■ Requirement ■
In the listing below, the lines from the first through the one with "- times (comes" are to be copied word for word.
(Exercise data begins)
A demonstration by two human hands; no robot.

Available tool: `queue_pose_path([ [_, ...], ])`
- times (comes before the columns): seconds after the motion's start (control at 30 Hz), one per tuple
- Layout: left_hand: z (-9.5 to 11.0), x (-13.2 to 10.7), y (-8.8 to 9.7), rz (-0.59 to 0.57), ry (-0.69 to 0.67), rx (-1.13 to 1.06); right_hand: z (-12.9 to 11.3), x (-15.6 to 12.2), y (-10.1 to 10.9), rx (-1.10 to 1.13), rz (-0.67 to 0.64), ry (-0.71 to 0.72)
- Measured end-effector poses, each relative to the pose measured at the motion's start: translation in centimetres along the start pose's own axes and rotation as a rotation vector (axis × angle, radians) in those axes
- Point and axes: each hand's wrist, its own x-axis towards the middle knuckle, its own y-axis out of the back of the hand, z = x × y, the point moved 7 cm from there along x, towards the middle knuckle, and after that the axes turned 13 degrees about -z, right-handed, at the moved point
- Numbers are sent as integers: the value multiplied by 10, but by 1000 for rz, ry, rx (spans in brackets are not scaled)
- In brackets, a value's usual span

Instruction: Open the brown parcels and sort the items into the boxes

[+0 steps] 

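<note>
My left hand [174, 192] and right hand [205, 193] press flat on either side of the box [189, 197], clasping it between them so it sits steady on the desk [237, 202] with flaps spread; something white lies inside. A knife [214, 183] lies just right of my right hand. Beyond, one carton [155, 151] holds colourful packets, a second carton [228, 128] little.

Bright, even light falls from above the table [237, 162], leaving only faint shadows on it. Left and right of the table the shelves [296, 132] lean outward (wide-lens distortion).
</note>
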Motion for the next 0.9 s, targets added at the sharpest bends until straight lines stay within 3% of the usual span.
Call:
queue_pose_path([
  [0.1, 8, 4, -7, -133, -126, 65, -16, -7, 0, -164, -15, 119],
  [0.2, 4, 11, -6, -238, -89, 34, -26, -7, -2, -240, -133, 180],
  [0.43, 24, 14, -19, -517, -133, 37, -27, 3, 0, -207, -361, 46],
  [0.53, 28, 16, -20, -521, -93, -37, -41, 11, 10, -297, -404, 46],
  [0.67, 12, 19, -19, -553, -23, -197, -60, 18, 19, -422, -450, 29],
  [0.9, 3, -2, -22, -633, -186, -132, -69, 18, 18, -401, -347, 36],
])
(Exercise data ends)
■ Solution to this problem ■
A demonstration by two human hands; no robot.

Available tool: `queue_pose_path([ [_, ...], ])`
- times (comes before the columns): seconds after the motion's start (control at 30 Hz), one per tuple

Nothing else is left to add to this answer.